CAS Featured Stories 1
Searching for stratigraphic signatures to define the start of the Anthropocene in Korea
Myung Ae Choi
In September 2019, a group of natural and social scientists from the Center for Anthropocene Studies (CAS) gathered at Bongpo Wetland, Goseong-gun, Gangwon-do. Two sets of boring devices were soon placed to extract wetland sediments as deep as 8.5 meters under the ground. This field data collection was one of the first research activities in the country to collect and identify stratigraphic signatures of the Anthropocene in Korea.
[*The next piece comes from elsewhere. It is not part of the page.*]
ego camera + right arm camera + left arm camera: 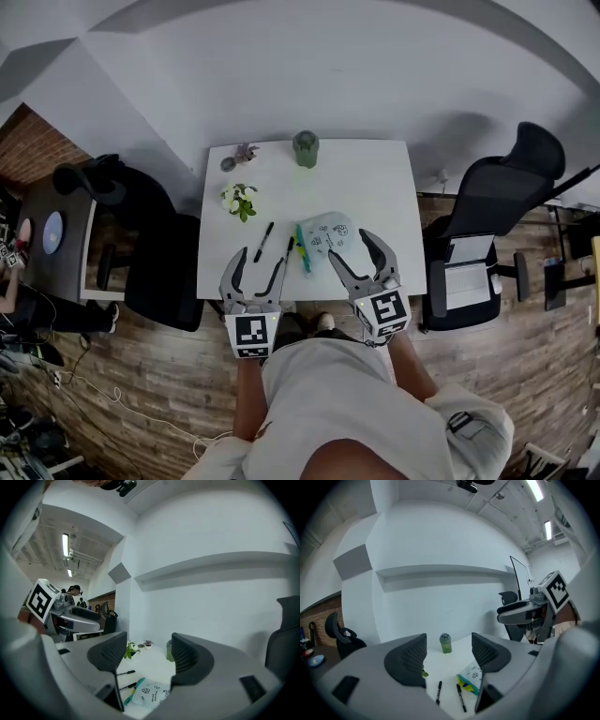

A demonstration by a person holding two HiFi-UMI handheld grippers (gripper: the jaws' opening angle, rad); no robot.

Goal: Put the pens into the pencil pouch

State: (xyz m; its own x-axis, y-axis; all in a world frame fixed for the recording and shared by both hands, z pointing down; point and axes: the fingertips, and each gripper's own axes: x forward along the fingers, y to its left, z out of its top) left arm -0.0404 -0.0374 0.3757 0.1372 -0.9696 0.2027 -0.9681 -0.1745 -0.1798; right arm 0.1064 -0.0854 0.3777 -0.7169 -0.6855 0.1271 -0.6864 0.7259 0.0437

The recent diagnosis of the Anthropocene claims that humankind has emerged as an earth-changing force. An immediate follow-up question would be when the Anthropocene started. Four proposals have been made to separate the Anthropocene from the Holocene: 1) The spread of agriculture and deforestation in the Neolithic Period; 2) The Columbian Exchange between Old World (Europe) and New World in the 17th century; 3) the Industrial Revolution at around the 19th century; 4) the mid-20th century. While scholars support different proposals for diverse and convincing reasons, the international community of relevant geologists, the International Commission on Stratigraphy (ICS), favours the mid-20th century hypothesis that the rapid population growth, urbanisation, and industrialization, what is called as “the Great Acceleration”, has become responsible for the unprecedented changes in earth systems.
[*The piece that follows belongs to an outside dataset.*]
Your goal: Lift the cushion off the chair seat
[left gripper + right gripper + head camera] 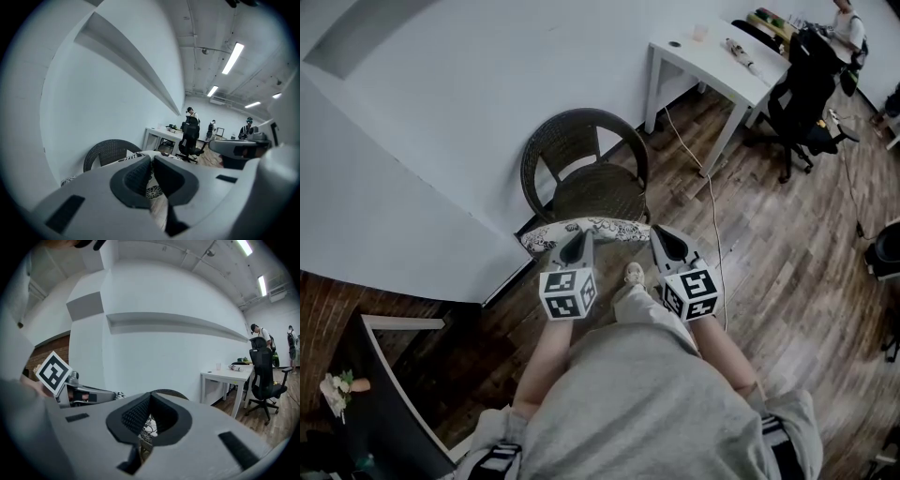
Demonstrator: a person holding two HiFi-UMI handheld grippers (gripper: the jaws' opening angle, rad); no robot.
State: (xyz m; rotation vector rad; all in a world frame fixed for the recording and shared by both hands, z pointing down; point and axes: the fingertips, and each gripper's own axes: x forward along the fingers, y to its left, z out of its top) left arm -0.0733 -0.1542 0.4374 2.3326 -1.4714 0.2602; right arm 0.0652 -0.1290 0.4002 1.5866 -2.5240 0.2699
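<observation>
A flat cushion (pixel 591 228) with a black-and-white pattern hangs level just in front of and above the seat of a dark wicker chair (pixel 598 187). My left gripper (pixel 575 246) is shut on the cushion's near left edge. My right gripper (pixel 661 239) is shut on its near right edge. In the left gripper view the jaws (pixel 152 164) pinch the patterned cushion (pixel 153 191), and the chair's back (pixel 110 151) shows behind. In the right gripper view the jaws (pixel 150 404) close on the cushion (pixel 148 427), and the left gripper's marker cube (pixel 54 372) is at the left.
The chair stands against a white wall. A white table (pixel 712 66) and a black office chair (pixel 806 94) are at the back right, with a cable (pixel 712 216) trailing over the wood floor. A dark table (pixel 384 394) sits at the lower left.
</observation>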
Then, what would be the geological evidence of the Anthropocene in the Earth’s geological history? With a view of formalising the Anthropocene as a new and additional geological epoch, the ICS has been searching for stratigraphic signatures of the Anthropocene in sediments and ice. They are looking for:
- New anthropogenic materials: aluminum, plastics, concrete
- Radiogenic signatures and radionuclides: excess Carbon-14, Plutonium-239
- Changed geochemical signatures: elevated concentrations of polyaromatic hydrocarbons, polychlorinated biphenyls, pesticide residues
- Carbon cycle evidences: increased concentrations of atmospheric CO2 and CH4
(source: Waters et al (2016) “The Anthropocene is functionally and stratigraphically distinct from the Holocene”, Science, vol 351, no.6269)
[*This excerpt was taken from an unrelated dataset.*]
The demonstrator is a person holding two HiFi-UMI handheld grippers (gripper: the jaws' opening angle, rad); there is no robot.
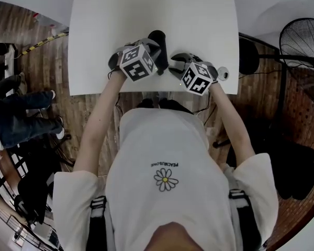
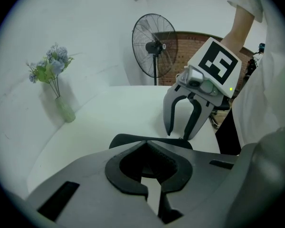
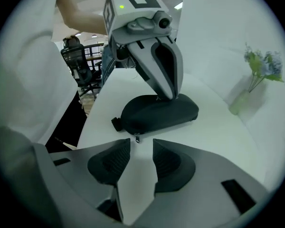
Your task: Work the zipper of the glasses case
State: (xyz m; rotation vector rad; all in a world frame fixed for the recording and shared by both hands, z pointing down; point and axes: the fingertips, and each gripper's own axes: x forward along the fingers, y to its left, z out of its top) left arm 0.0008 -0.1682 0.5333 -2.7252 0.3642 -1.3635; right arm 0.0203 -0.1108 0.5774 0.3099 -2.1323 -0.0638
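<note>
The glasses case [image 3: 159, 113] is laid flat on the white table [image 3: 218, 141], towards the edge nearest the person, and appears zipped shut. Its zipper pull [image 3: 137, 137] is seen at the near end, beside a small tab, and is not yet taken. The case is steadied from above by the left gripper [image 3: 169, 95], its jaws pressed together with the tips on the lid. The right gripper [image 3: 141, 151] is held spread just short of the pull, with nothing between its pads. The whole zipper run is judged to remain.
</note>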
Korean geologists affiliated with CAS have recently started to search for stratigraphic markers of the Anthropocene in Korean estuaries and wetlands. Prof. Guan-Hong Lee, Inha University, and his research team have collected estuarine sediments from four major rivers – Han, Geum, Yeongsan, and Nakdong. They are tracing new anthropogenic materials – such as microplastics, black carbon – and geochemical markers, while examining lithological characteristics that are distinctive from that of the Holocene. Korean estuaries would provide useful data to define the beginning of Anthropocene specific to the Korean context, as they are very close to urban and industrial complexes, and also heavily altered. Dr. Wook-Hyun Nahm, Korea Institute of Geoscience and Mineral Resources, has worked on the timing when the anthropogenic signals of global warming overwhelmed the natural signals of climate fluctuation in Korea during the past 2000 years. While collecting and analysing geological records, the team also collects historical cases of human activities, such as cultivation, logging, and reclamation, which could explain the artificial sediments in the strata.

At Bongpo, Prof. Lee’s team collected recent wetland sediments as deep as 1.5 meters under the ground. Alongside other estuarian sediments collected from major rivers of Geum, Yongsan, and Nakdong, these samples are brought into his lab for geological analysis. Dr. Nahm’s team went into deeper by digging down to 8.5 meters, which would allow the team to look at geological records of the past 10,000 years. Dr. Myung Ae Choi, a human geographer at CAS, joined these geologists at Bongpo to collect the stories of how local residents have used the wetland for the past decades. These researchers work together by putting the geological data in conversation with the written and verbal accounts of human intervention in the recent past. Such interdisciplinary work, although at its early stage, could shed some light on the important question when the Anthropocene started in Korea.